- DATASET SECTION
Content starts
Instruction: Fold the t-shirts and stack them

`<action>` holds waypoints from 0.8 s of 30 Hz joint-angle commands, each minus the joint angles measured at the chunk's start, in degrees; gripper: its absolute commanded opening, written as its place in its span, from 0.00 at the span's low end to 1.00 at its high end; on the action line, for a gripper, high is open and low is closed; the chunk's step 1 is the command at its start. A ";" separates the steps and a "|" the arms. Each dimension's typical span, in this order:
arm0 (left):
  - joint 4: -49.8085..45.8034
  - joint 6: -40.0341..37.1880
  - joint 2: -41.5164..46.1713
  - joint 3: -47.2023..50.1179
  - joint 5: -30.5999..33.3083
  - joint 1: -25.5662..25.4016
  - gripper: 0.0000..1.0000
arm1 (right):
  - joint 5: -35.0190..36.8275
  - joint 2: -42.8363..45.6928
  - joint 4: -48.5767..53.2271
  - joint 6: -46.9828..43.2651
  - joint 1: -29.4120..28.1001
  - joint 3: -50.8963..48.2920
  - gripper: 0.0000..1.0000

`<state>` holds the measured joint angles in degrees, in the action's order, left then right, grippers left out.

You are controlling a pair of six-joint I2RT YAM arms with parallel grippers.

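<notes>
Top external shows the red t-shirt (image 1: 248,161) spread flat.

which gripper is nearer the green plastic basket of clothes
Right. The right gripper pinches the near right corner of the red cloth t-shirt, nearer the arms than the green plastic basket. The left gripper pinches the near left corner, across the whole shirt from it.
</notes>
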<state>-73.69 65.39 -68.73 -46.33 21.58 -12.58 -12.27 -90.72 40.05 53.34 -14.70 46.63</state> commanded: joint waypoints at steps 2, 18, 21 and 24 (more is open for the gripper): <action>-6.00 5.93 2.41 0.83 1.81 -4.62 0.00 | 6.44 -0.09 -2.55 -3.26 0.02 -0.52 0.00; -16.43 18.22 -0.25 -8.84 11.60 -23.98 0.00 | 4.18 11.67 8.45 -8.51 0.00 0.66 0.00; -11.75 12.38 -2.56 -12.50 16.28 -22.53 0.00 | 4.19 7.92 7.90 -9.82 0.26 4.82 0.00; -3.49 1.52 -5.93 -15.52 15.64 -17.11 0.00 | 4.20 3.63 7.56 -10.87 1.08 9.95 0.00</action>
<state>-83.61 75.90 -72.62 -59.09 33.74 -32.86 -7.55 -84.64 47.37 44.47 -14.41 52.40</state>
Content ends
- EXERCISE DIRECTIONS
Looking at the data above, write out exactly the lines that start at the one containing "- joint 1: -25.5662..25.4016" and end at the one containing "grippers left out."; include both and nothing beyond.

- RESPONSE TO THIS EXERCISE
  - joint 1: -25.5662..25.4016
  - gripper: 0.0000..1.0000
arm1 (right):
  - joint 5: -35.0190..36.8275
  - joint 2: -42.8363..45.6928
  - joint 4: -48.5767..53.2271
  - joint 6: -46.9828..43.2651
  - joint 1: -29.4120..28.1001
  - joint 3: -50.8963..48.2920
  - gripper: 0.0000..1.0000

`<state>` holds the measured joint angles in degrees, in the action's order, left then right, grippers left out.

With that, the answer is done.